New tool for FPGA designers mitigates soft errors within synthesis
Implementing synthesis-based mitigation offers a redux in the radiation upsets and soft errors that plague shrinking FPGA geometries.
New technology to protect against radiation-induced upsets and soft errors in FPGAs automatically adds
triple modular redundancy or safe Finite State Machine (FSM) encoding at synthesis. The approach
addresses an inexorable trend associated with Moore’s Law: As silicon geometries continue to shrink, the
possibility of soft errors or radiation effect upsets increase dramatically not only for aerospace applications, but also for FPGA designs destined for ground-level applications.
Radiation effects that can disrupt system operation and lead to circuit failure have long challenged engineers designing FPGAs for aerospace and high-reliability applications. Now, as silicon geometries continue to shrink, leading in turn to increased circuit density, these same radiation effects can potentially plague designs even at ground level. Yet even as the problem looms larger, a new technique to automatically add redundancy and other protection at synthesis stands to make things at least a little bit easier.
The alternative approach to adding redundant circuitry to a device is manually coding mitigation features in HDL, which does work despite being difficult, error prone, and not easy to verify. In addition, this approach often causes design performance to suffer quite a bit. For example, a simple counter can usually be coded in 13 lines of code. Manually triplicating all the logic takes more than 60 lines of code, including special coding structures that require specific, and most likely scarce, knowledge. Deep knowledge of the synthesis tool is also needed to prevent it from optimizing away the new logic a developer just sweated to add by hand.
By contrast, synthesis-based mitigation – which adds either multi-vendor, multi-mode Triple Modular Redundancy (TMR), or Single Event Upset (SEU)-detect safer Finite State Machines (FSMs) – requires less expertise in both HDL coding and the tool itself. The bottom line: Automatically inserting mitigation technology during RTL logic synthesis reduces the risk of functional errors and excessive impacts on performance and area utilization.
Multi-vendor, multi-mode Triple Modular Redundancy
Synthesis-based multi-vendor, multi-mode TMR comes in three forms. Deciding on which one to use depends mostly on the application’s mitigation requirements. In general, it’s safe to declare TMR to be a commonly used and proven methodology for radiation mitigation of Single Event Effects (SEEs) in FPGA devices. The methodology can be very effective but is not perfect, and, as is true for all protection options, its limitations must be weighed against other design considerations, such as where the FPGA will be used. For example, many designers of space systems are at pains to guard against hard errors, including single-event latch up, single-event gate rupture, single-event burnout, and total ionizing dose. Such errors are often best prevented with antifuse, flash, or SRAM hardened architectures
In contrast, FPGAs are used in a host of environments that, though less severe, still pose the risk of radiation-induced soft errors.

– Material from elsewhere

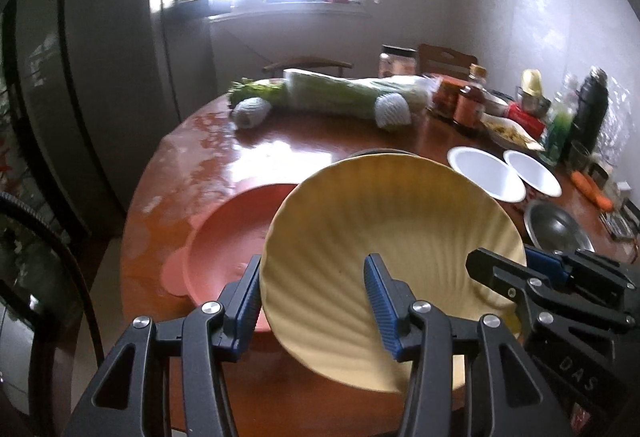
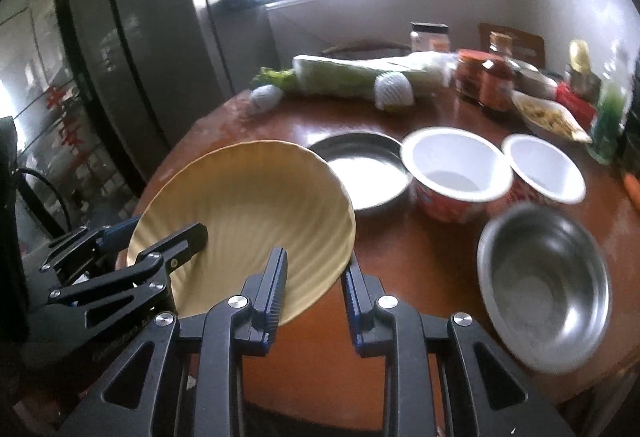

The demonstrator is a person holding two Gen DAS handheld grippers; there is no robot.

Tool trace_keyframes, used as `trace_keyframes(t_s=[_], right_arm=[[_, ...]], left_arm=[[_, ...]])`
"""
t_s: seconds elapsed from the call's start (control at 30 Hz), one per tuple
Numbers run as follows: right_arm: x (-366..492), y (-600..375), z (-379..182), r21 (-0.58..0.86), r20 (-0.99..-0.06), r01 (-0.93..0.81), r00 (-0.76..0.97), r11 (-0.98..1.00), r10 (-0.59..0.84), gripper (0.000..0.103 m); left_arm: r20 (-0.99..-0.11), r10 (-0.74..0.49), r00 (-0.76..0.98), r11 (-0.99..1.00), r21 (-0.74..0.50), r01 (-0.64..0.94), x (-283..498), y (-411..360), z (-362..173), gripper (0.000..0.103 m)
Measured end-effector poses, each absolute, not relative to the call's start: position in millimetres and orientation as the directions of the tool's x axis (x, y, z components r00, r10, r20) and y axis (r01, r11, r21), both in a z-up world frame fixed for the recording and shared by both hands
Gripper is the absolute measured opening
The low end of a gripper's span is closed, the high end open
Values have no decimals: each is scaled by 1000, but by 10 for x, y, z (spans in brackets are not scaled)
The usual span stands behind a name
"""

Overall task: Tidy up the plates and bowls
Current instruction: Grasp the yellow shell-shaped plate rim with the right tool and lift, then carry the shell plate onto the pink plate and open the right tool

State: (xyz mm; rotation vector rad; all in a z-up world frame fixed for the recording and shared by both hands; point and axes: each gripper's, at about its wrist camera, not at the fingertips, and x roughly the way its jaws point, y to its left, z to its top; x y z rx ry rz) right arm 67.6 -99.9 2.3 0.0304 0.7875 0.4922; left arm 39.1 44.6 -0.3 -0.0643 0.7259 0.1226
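Observation:
A yellow ribbed plate (image 1: 380, 229) (image 2: 248, 205) hangs tilted above the round wooden table (image 1: 304, 149), held from both sides. My left gripper (image 1: 314, 301) is shut on its left rim, one pad outside and one on the inner face. Over the opposite rim my right gripper (image 2: 314, 285) is shut too, and it also shows as the right gripper (image 1: 520, 273) in the left wrist view. The left gripper (image 2: 160, 249) shows at the plate's far side in the right wrist view. On the table lie a pink plate (image 1: 232, 237), a steel plate (image 2: 360, 173), two white-lined red bowls (image 2: 456, 165) (image 2: 544, 169) and a steel bowl (image 2: 544, 285).
A long cabbage (image 1: 344, 93) and two net-wrapped fruits lie across the far side of the table. Jars, sauce bottles (image 1: 468, 105), a dark flask and a carrot (image 1: 592, 189) crowd the right edge. A tall grey fridge (image 1: 100, 77) stands at the left, with chairs behind the table.

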Motion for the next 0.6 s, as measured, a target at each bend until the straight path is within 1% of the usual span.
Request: trace_keyframes(t_s=[0.3, 0.6], right_arm=[[906, -564, 58, 182, -683, -489, 561, 853, 468, 28], [1111, -237, -44, 157, -706, -544, 522, 824, 479, 28]], left_arm=[[-671, 148, 727, 977, -15, -213, 410, 799, -28, 50], [-689, 193, 698, 963, -2, -269, 496, 1049, -130, 50]])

These don’t permanently damage a device, but rather flip a digital “1” or “0” and thus snarl sequential or combinational logic. Synthesis-based mitigation that automatically adds either TMR or safer FSMs is most suited to soft errors.
TMR reduces single points of failure by triplication. Determining which units to triplicate will depend on the location of radiation-related weaknesses in the device. The three different TMR schemes described below protect different structures and guard against varying effects.
The first and most basic method is referred to as local TMR. Protecting sequential elements from SEUs involves tripling and then voting on registers and other sequential elements such as embedded RAM blocks, sequential DSP blocks, and shift-register blocks. The majority voter (Figure 1) votes out a single bit error, which is essentially masked by the other two correct signals.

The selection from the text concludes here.